My Dad started his working life out as a mechanical engineer, designing gearboxes for Leyland lorries in Preston. He got chartered and by the time he retired he was doing stuff around people management and training people using CAD/CAM systems for IBM. I liked hitting stuff, and loved maths and physics at school, so I was going to be a chartered engineer by 30, designing prosthetics for a living. I did mech eng at uni and did as many materials and medical modelling units as I could. I was absolutely going down that route and that was going to be me ‘successful’.

I failed epically at that one- EPICALLY!

Engineering wasn’t for me in the end and I ended up teaching in Barnsley- I LOVED it and it set me on the pathway I’m on now. Essentially, a fair whack of study, learning and work (and support from Mr Dr Ross) over the last 15 years or so, and I’m not teaching in class but I’m very much working in education. So according to my plans when I was 18ish, I am an utter failure. I achieved nothing I set out to achieve and ended up on a very strange old route.

Does that mean I’m not successful? I’m largely happy and I can pay the mortgage, the small human is fairly civilised and Mr Dr Ross manages to put up with me so I would argue that I’m doing alright.

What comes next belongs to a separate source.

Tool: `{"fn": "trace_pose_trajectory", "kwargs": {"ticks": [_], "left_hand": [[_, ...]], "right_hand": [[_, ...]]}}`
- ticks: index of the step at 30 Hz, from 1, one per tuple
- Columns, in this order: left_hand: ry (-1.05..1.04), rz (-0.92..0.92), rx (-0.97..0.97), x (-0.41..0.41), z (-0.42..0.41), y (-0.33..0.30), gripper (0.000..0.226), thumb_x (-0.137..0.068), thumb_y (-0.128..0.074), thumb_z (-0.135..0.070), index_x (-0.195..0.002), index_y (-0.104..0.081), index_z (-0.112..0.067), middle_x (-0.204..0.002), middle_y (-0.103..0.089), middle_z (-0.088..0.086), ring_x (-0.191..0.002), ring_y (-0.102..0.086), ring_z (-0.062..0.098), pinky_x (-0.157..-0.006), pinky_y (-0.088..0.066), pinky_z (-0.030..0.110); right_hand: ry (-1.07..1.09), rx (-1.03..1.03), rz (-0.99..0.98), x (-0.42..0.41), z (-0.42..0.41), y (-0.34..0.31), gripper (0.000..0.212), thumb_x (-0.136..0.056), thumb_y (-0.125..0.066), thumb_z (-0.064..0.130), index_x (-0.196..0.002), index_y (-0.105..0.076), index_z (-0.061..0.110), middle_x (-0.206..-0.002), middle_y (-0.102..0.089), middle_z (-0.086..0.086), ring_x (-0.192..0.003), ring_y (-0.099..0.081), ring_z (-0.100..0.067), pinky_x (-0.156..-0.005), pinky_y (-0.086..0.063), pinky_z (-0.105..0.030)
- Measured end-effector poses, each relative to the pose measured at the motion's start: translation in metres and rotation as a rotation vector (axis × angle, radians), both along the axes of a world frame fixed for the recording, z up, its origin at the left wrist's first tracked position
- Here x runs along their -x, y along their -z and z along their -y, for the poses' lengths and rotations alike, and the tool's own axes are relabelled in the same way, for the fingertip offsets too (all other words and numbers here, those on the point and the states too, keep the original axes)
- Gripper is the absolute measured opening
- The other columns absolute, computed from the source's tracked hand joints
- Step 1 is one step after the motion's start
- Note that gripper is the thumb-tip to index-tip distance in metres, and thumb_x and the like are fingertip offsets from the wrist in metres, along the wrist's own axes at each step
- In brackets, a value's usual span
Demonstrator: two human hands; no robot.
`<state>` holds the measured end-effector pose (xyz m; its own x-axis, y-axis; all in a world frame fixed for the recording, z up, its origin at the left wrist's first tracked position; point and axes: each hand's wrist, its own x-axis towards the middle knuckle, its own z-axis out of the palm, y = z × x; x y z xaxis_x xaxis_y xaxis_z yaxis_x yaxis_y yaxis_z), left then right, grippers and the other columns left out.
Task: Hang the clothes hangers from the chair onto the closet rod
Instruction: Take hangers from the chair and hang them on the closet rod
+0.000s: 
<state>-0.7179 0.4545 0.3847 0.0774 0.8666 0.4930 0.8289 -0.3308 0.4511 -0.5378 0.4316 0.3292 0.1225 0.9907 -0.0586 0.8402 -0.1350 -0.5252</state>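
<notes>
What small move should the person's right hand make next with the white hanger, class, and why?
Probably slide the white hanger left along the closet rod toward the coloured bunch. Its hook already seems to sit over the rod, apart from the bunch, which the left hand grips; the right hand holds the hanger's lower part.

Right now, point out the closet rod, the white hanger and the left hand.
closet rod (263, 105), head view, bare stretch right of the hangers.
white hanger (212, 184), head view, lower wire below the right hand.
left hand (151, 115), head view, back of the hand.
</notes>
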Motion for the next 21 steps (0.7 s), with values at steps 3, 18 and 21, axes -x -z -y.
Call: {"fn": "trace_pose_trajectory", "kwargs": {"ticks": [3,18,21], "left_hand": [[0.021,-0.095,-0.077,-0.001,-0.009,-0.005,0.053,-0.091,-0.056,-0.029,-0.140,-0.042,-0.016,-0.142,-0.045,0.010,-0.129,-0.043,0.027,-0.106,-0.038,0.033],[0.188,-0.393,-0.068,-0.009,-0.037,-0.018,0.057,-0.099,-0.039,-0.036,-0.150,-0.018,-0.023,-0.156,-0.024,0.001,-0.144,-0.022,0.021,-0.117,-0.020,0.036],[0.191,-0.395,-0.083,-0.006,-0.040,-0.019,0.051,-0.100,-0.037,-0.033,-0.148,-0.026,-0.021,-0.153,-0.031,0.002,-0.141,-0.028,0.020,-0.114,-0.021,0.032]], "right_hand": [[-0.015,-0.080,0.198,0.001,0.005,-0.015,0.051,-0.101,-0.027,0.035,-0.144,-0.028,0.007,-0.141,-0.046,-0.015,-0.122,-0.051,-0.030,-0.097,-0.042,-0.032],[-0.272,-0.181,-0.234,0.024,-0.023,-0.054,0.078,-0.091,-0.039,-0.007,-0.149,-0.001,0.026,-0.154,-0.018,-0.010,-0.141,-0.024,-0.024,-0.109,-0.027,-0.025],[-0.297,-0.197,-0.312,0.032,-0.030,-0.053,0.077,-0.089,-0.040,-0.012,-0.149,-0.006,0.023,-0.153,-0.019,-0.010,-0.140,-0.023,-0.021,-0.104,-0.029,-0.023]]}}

So then when I read this article by John Rutter about definitions of ‘good’ and ‘successful’, and how only certain trajectories seem to be acceptable in schools, I could not agree more with him! Why should young people be pushed towards certain pathways because that’s what some people in the back rooms of education authorities and departments deem acceptable? Who decides what success is?

I had a look through Mr Rutter’s articles and he is a man who seems to champion young people pursuing their passions and enjoying education, training and subsequently, life. Anecdotally, I have seen a fair few kiddos who would have preferred an apprenticeship-style pathway over a more academic one and Mr Rutter has the same experience.

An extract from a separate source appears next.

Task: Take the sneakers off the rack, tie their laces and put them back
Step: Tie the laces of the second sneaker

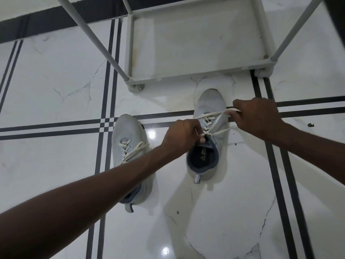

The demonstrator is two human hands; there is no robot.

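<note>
Two pale grey sneakers with white laces stand on the tiled floor, toes pointing away from me. The left sneaker [128, 135] has loose laces, and my left forearm crosses over its heel. The right sneaker [209, 103] lies between my hands. My left hand [182, 136] pinches a lace at the top eyelets near the tongue. My right hand [255, 116] grips a lace loop pulled out to the right of the shoe. The lace [214, 120] stretches taut between both hands.
A pale grey shoe rack [196, 76] stands just beyond the sneakers, its bottom shelf bare and its poles rising toward me. The glossy white marble floor [56, 90] carries dark stripe lines. A dark band runs along the far wall.
</note>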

How many of us who work in education see young people pushed in ways they wouldn’t naturally choose, because of ‘success’ metrics in schools? I would conjecture, quite a few and I know that some of those young people have completely rejected the pathways they thought they should  be on, for ones they wanted to be on in the first place, but not without a lot of upset and stress. It’s not good.

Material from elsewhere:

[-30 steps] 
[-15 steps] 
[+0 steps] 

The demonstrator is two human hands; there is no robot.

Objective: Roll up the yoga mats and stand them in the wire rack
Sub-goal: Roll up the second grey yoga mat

By some measures, I am an utter failure. By others I’m not- I’m lucky to have a good wodge of agency and strop to make my own decisions. Not everyone is.

I honestly think ‘education’ as a structure in much of the occidental (Anglophone) world needs to give its head a wobble sometimes and hold broader measures for success, attainment and progress.

Not everyone ends up what they wanted to be when they grow up, but that doesn’t mean they’ve failed!